What the task requires is an exact printout of the listing below, pictures excluded.
Data records: Begin
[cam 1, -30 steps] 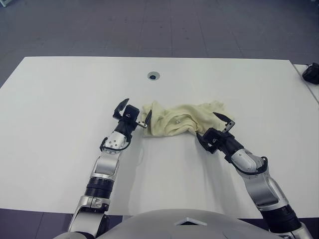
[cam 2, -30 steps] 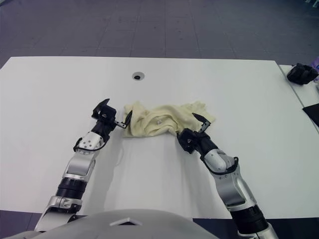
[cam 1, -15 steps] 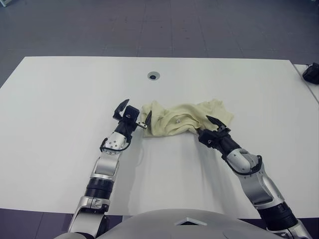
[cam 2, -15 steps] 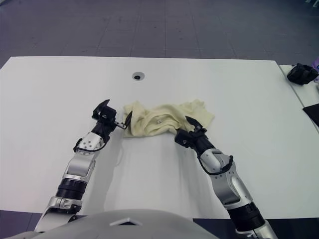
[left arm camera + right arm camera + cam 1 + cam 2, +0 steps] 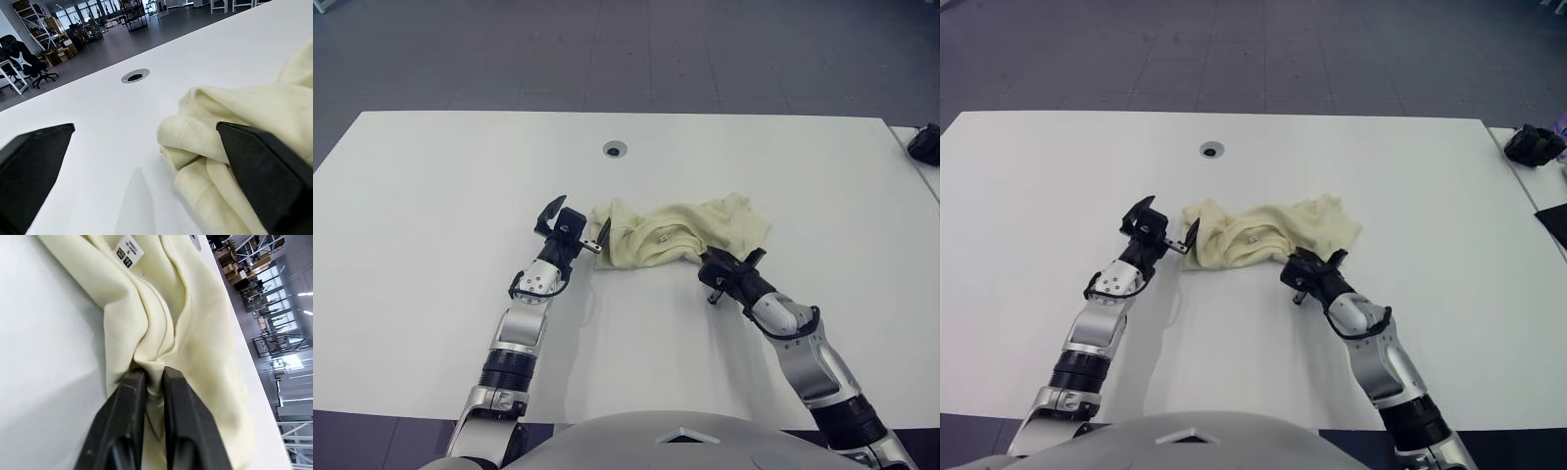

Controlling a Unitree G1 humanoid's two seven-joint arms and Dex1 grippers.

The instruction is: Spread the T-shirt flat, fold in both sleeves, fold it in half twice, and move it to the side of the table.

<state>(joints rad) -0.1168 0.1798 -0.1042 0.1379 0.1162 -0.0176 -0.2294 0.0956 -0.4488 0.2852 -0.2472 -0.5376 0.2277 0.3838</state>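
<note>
T-shirt (image 5: 675, 230), pale yellow, lies bunched in a crumpled strip near mid-table, a bit toward the robot's right, not spread, sleeves not distinguishable in the folds. White label (image 5: 126, 253) faces up on the near-middle part of the cloth. Right gripper (image 5: 722, 266) sits at the shirt's near right edge, clenched: in the right wrist view both black fingers (image 5: 128, 399) are pressed together on a raised fold of the fabric, with the cloth puckered right at the tips. Left gripper (image 5: 578, 219) is at the shirt's left end, low over the table and spread wide. One finger is at the cloth edge, though I can't tell if it touches; the other is out over bare table, nothing between them but the shirt's rolled hem. Table (image 5: 431, 196) is white, with a round cable hole (image 5: 615, 149) beyond the shirt, well apart from it. A dark object (image 5: 1532, 144) rests on a separate surface off the table's far right corner. Office chairs (image 5: 19, 54) stand in the room behind.
</note>
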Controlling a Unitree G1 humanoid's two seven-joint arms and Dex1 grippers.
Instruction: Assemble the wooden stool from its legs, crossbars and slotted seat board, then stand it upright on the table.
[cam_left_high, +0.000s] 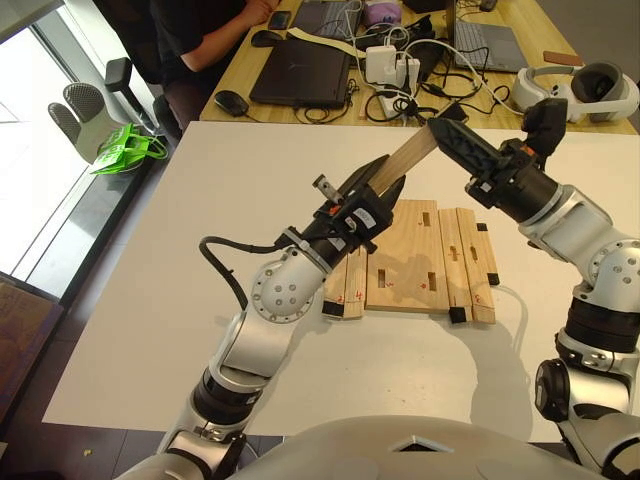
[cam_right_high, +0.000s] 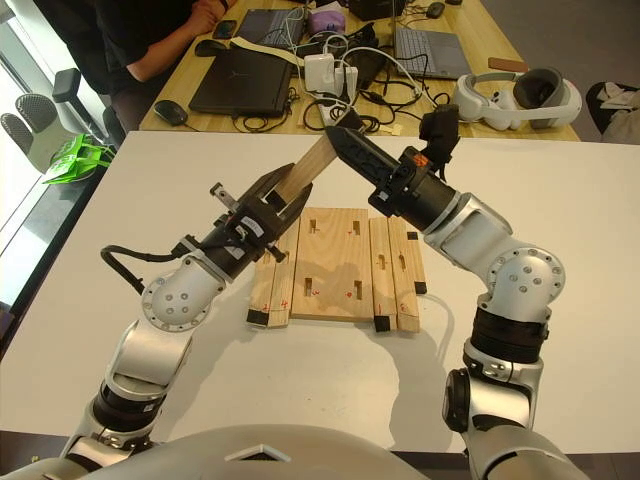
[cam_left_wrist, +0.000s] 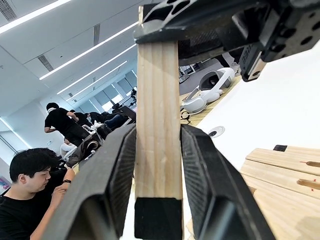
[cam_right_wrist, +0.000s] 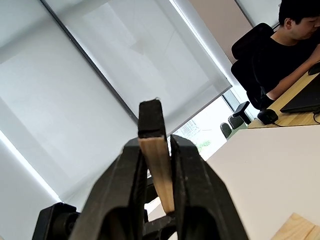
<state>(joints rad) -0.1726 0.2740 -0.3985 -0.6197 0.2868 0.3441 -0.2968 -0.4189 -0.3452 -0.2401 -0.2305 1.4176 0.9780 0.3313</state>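
Spanning the space beneath both sets of fingers, the white rectangular table (cam_left_high: 200, 300) carries the flat parts of the stool. The pale slotted wooden seat board (cam_left_high: 405, 260) lies face-up directly below the fingers. The narrow pale wooden bars with black tips (cam_left_high: 470, 265) lie flat just beside its long edges on either side. Above them, held off the table, is the pale square-section wooden leg (cam_left_high: 413, 152), and it is shared between the two arms. The left gripper (cam_left_high: 385, 180) is clamped on the lower part, its dark fingers (cam_left_wrist: 117, 175) pressed against opposite faces of the wood. The right gripper (cam_left_high: 445, 135) is closed on the upper part, with the wood pinched between its two pads. The leg's long axis runs on a slant from the left fingers, which are low and just over the near-left part of the board, up and away to the right fingers, which are higher and beyond the board's far edge. One black end cap (cam_left_wrist: 157, 217) pokes out behind the left fingers and another black end cap (cam_right_wrist: 150, 117) pokes out past the right ones. The slots lie below and slightly to the right of the left fingers, so the left arm looks the nearer to seat the leg. The leg would probably need tipping toward upright first.
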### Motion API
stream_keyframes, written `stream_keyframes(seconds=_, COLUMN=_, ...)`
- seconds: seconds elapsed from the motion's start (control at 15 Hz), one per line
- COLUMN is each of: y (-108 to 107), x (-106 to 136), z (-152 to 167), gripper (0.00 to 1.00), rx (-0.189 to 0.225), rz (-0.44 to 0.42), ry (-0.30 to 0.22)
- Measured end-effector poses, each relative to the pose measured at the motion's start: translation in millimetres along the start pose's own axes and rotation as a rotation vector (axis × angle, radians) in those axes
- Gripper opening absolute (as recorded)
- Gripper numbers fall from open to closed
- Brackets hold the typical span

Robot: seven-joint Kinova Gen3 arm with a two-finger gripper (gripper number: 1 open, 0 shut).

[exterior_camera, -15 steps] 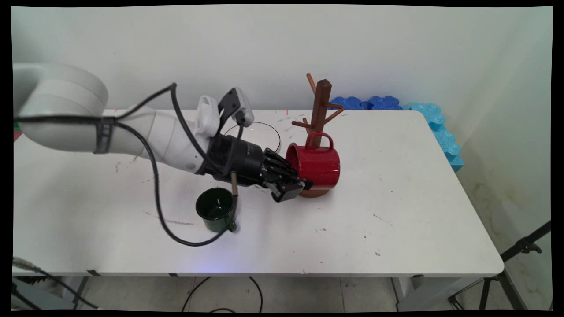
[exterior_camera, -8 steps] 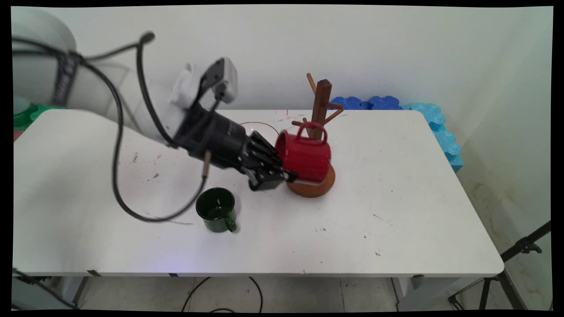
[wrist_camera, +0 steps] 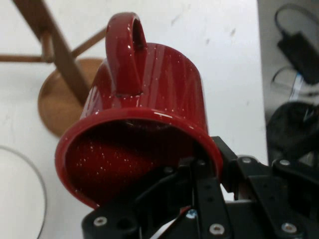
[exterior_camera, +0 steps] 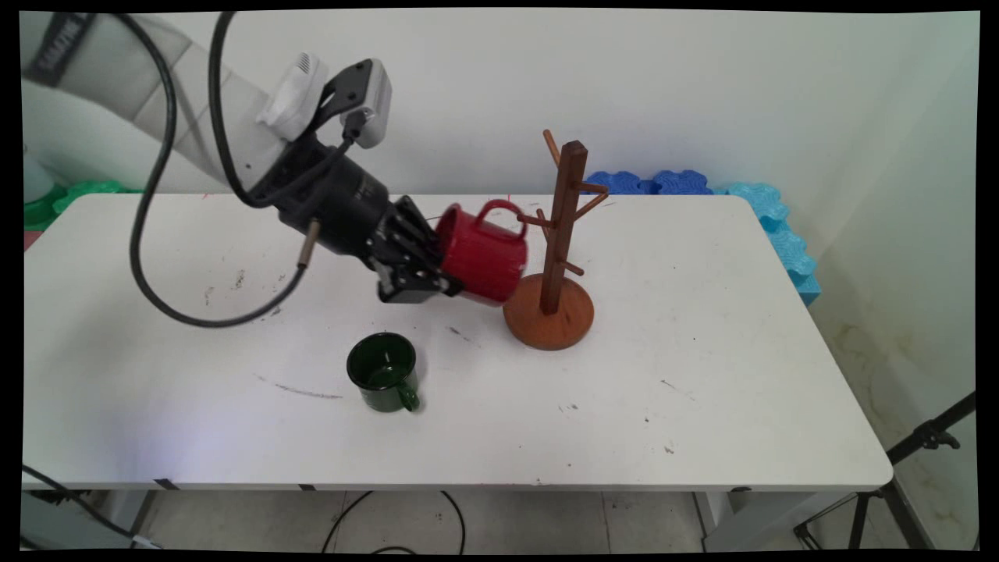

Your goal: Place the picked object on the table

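Nearest the camera's side of the white table [exterior_camera: 702, 406], a dark green mug [exterior_camera: 382, 371] stands upright with its handle turned toward the near edge, apart from everything else. Behind it and above the tabletop, the black gripper [exterior_camera: 425, 273] is clamped on the rim of a red mug [exterior_camera: 482, 251]: in the hand view one finger reaches inside the mouth of the red mug [wrist_camera: 144, 124] and the other presses the outside of the wall. The mug is lifted clear of the table and tipped on its side, mouth toward the gripper, handle uppermost. Just to its right stands a wooden mug tree [exterior_camera: 556, 234] on a round base, its pegs bare. A peg tip lies close to the mug's handle. Farther back, blue foam pieces [exterior_camera: 749, 203] lie against the wall past the table's far right corner.
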Motion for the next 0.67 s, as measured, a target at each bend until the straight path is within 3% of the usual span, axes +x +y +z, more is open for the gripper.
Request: stream_keyframes(seconds=0.67, y=-33.1, x=-2.0, z=-4.3, gripper=0.0, rx=0.075, rz=0.135, ry=-0.319)
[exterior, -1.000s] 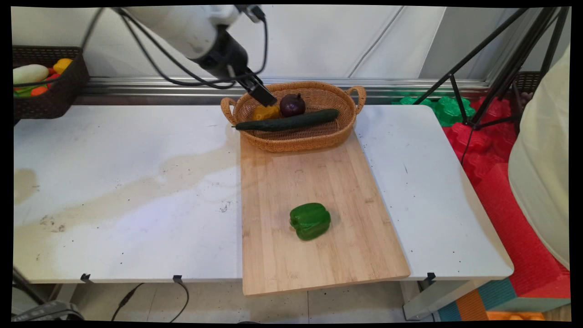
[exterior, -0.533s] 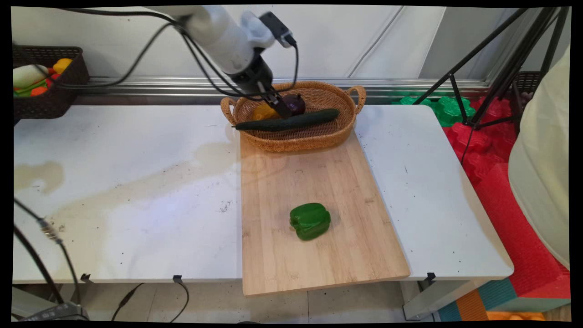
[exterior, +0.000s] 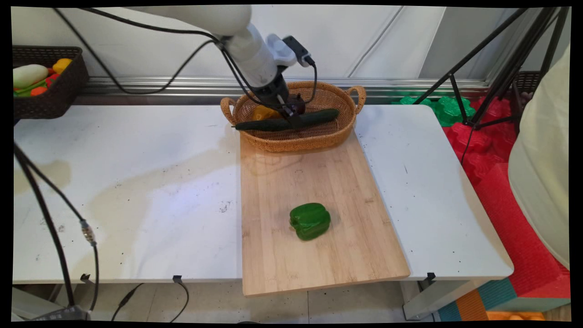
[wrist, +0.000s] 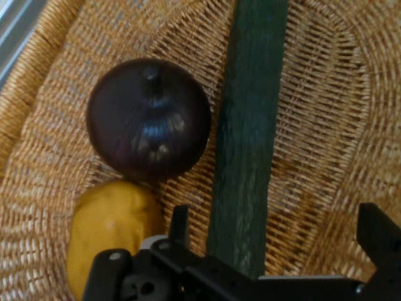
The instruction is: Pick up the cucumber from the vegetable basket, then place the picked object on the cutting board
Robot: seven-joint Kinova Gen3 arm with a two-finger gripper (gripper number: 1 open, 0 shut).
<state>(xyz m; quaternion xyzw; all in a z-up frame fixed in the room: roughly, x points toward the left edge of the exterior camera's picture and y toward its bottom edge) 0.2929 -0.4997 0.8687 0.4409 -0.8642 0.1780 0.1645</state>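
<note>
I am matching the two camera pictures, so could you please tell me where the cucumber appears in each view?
Main view: the cucumber lies across the wicker basket at the table's far side, under the hand.
Hand view: the cucumber runs top to bottom, right of centre.
Shared landmark: the dark purple onion beside it.

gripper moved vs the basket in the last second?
Yes. The gripper has shifted right and down in the main view, from the wicker basket's left rim to over the cucumber, fingers open astride it.

A long dark green cucumber (wrist: 247, 132) is lying flat across the wicker basket (exterior: 319, 136), its middle sitting between the gripper's (wrist: 276, 241) spread fingers.
</note>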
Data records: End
Task solution —
[cam 1, -30 steps] 
[cam 2, -30 steps] 
[cam 1, -15 steps] 
[cam 2, -15 steps] 
[left arm camera + right arm camera + cam 1 + cam 2, +0 steps] 

Controlling a Unitree G1 humanoid's two seven-joint arms and Dex1 grippers.

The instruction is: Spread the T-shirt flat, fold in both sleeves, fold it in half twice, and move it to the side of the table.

<state>(joints rad) -0.1168 0.1798 -0.1042 0.1379 0.1162 -0.0176 -0.2294 0.0956 -0.4488 0.2852 -0.2472 -0.5376 0.2277 0.3838</state>
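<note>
T-shirt (image 5: 675, 230), pale yellow, lies bunched in a crumpled strip near mid-table, a bit toward the robot's right, not spread, sleeves not distinguishable in the folds. White label (image 5: 126, 253) faces up on the near-middle part of the cloth. Right gripper (image 5: 722, 266) sits at the shirt's near right edge, clenched: in the right wrist view both black fingers (image 5: 128, 399) are pressed together on a raised fold of the fabric, with the cloth puckered right at the tips. Left gripper (image 5: 578, 219) is at the shirt's left end, low over the table and spread wide. One finger is at the cloth edge, though I can't tell if it touches; the other is out over bare table, nothing between them but the shirt's rolled hem. Table (image 5: 431, 196) is white, with a round cable hole (image 5: 615, 149) beyond the shirt, well apart from it. A dark object (image 5: 1532, 144) rests on a separate surface off the table's far right corner. Office chairs (image 5: 19, 54) stand in the room behind.
</note>
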Controlling a Unitree G1 humanoid's two seven-joint arms and Dex1 grippers.
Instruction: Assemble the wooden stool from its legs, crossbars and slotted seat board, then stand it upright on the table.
[cam_left_high, +0.000s] 
[cam_right_high, +0.000s] 
[cam_left_wrist, +0.000s] 
[cam_right_wrist, +0.000s] 
<state>(joints rad) -0.1726 0.2740 -0.3985 -0.6197 0.2868 0.3441 -0.2968 -0.4189 -0.3452 -0.2401 -0.2305 1.4176 0.9780 0.3313</state>
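Spanning the space beneath both sets of fingers, the white rectangular table (cam_left_high: 200, 300) carries the flat parts of the stool. The pale slotted wooden seat board (cam_left_high: 405, 260) lies face-up directly below the fingers. The narrow pale wooden bars with black tips (cam_left_high: 470, 265) lie flat just beside its long edges on either side. Above them, held off the table, is the pale square-section wooden leg (cam_left_high: 413, 152), and it is shared between the two arms. The left gripper (cam_left_high: 385, 180) is clamped on the lower part, its dark fingers (cam_left_wrist: 117, 175) pressed against opposite faces of the wood. The right gripper (cam_left_high: 445, 135) is closed on the upper part, with the wood pinched between its two pads. The leg's long axis runs on a slant from the left fingers, which are low and just over the near-left part of the board, up and away to the right fingers, which are higher and beyond the board's far edge. One black end cap (cam_left_wrist: 157, 217) pokes out behind the left fingers and another black end cap (cam_right_wrist: 150, 117) pokes out past the right ones. The slots lie below and slightly to the right of the left fingers, so the left arm looks the nearer to seat the leg. The leg would probably need tipping toward upright first.
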### Motion API
stream_keyframes, written `stream_keyframes(seconds=_, COLUMN=_, ...)`
- seconds: seconds elapsed from the motion's start (control at 15 Hz), one per line
- COLUMN is each of: y (-108 to 107), x (-106 to 136), z (-152 to 167), gripper (0.00 to 1.00), rx (-0.189 to 0.225), rz (-0.44 to 0.42), ry (-0.30 to 0.22)
- Measured end-effector poses, each relative to the pose measured at the motion's start: translation in millimetres along the start pose's own axes and rotation as a rotation vector (axis × angle, radians) in those axes
- Gripper opening absolute (as recorded)
- Gripper numbers fall from open to closed
- Brackets hold the typical span

Robot: seven-joint Kinova Gen3 arm with a two-finger gripper (gripper number: 1 open, 0 shut).

[exterior_camera, -15 steps] 
[exterior_camera, -8 steps] 
[wrist_camera, +0 steps] 
[exterior_camera, +0 steps] 

Your goal: Place the picked object on the table

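Nearest the camera's side of the white table [exterior_camera: 702, 406], a dark green mug [exterior_camera: 382, 371] stands upright with its handle turned toward the near edge, apart from everything else. Behind it and above the tabletop, the black gripper [exterior_camera: 425, 273] is clamped on the rim of a red mug [exterior_camera: 482, 251]: in the hand view one finger reaches inside the mouth of the red mug [wrist_camera: 144, 124] and the other presses the outside of the wall. The mug is lifted clear of the table and tipped on its side, mouth toward the gripper, handle uppermost. Just to its right stands a wooden mug tree [exterior_camera: 556, 234] on a round base, its pegs bare. A peg tip lies close to the mug's handle. Farther back, blue foam pieces [exterior_camera: 749, 203] lie against the wall past the table's far right corner.
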Motion for the next 0.67 s, as measured, a target at each bend until the straight path is within 3% of the usual span, axes +x +y +z, more is open for the gripper.
Request: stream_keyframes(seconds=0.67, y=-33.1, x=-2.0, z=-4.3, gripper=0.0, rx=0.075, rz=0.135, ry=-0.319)
[exterior, -1.000s] 
[exterior, -0.533s] 
[exterior, +0.000s] 
[wrist, +0.000s] 
The instruction is: Pick up the cucumber from the vegetable basket, then place the picked object on the cutting board
Robot: seven-joint Kinova Gen3 arm with a two-finger gripper (gripper number: 1 open, 0 shut).
<state>(xyz m; quaternion xyzw; all in a z-up frame fixed in the room: roughly, x points toward the left edge of the exterior camera's picture and y toward its bottom edge) 0.2929 -0.4997 0.8687 0.4409 -0.8642 0.1780 0.1645</state>
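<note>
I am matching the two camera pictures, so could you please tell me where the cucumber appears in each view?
Main view: the cucumber lies across the wicker basket at the table's far side, under the hand.
Hand view: the cucumber runs top to bottom, right of centre.
Shared landmark: the dark purple onion beside it.

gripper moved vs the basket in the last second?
Yes. The gripper has shifted right and down in the main view, from the wicker basket's left rim to over the cucumber, fingers open astride it.

A long dark green cucumber (wrist: 247, 132) is lying flat across the wicker basket (exterior: 319, 136), its middle sitting between the gripper's (wrist: 276, 241) spread fingers.
</note>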

The exercise requires nothing else.